Task brief> Extract, unchanged, each line of the listing below from its first line through the line that contains "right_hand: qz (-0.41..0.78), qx", inclusive, and nothing else.

Dataset content>
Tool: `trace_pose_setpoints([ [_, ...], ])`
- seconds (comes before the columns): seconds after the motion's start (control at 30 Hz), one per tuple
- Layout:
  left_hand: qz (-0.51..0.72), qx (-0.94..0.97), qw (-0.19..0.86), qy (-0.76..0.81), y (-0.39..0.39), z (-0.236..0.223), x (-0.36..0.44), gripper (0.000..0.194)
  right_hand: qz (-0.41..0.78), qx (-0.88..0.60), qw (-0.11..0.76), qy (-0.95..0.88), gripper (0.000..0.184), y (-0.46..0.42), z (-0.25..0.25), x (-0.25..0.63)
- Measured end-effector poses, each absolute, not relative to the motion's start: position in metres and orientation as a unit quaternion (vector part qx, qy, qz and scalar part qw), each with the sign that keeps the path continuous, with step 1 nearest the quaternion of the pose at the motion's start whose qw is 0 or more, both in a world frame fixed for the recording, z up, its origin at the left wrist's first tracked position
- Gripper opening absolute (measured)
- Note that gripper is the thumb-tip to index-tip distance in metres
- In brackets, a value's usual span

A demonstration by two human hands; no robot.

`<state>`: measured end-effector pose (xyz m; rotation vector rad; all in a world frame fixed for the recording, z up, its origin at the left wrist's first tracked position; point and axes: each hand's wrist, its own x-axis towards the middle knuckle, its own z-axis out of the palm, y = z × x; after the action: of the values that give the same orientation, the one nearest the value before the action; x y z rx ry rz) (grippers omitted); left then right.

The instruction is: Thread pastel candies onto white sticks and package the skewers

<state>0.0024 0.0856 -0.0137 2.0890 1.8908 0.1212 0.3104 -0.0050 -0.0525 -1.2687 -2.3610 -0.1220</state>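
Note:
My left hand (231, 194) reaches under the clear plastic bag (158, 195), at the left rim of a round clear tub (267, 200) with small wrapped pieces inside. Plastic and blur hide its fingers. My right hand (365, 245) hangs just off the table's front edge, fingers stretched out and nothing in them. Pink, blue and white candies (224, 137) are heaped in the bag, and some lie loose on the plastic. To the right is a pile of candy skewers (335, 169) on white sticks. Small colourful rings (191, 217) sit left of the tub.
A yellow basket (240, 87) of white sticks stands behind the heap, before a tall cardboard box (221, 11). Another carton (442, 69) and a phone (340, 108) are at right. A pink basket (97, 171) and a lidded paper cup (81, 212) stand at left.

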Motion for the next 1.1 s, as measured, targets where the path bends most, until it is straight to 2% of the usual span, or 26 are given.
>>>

Your solution>
Tool: `trace_pose_setpoints([ [_, ...], ])`
- seconds (comes before the columns): seconds after the motion's start (control at 30 Hz), one per tuple
- Layout:
  left_hand: qz (-0.51..0.72), qx (-0.94..0.97), qw (-0.19..0.86), qy (-0.76..0.81), y (-0.39..0.39), z (-0.236..0.223), x (-0.36..0.44), gripper (0.000..0.194)
  right_hand: qz (-0.41..0.78), qx (-0.88..0.60), qw (-0.11..0.76), qy (-0.95..0.88), gripper (0.000..0.184), y (-0.46..0.42), z (-0.25..0.25), x (-0.25..0.63)

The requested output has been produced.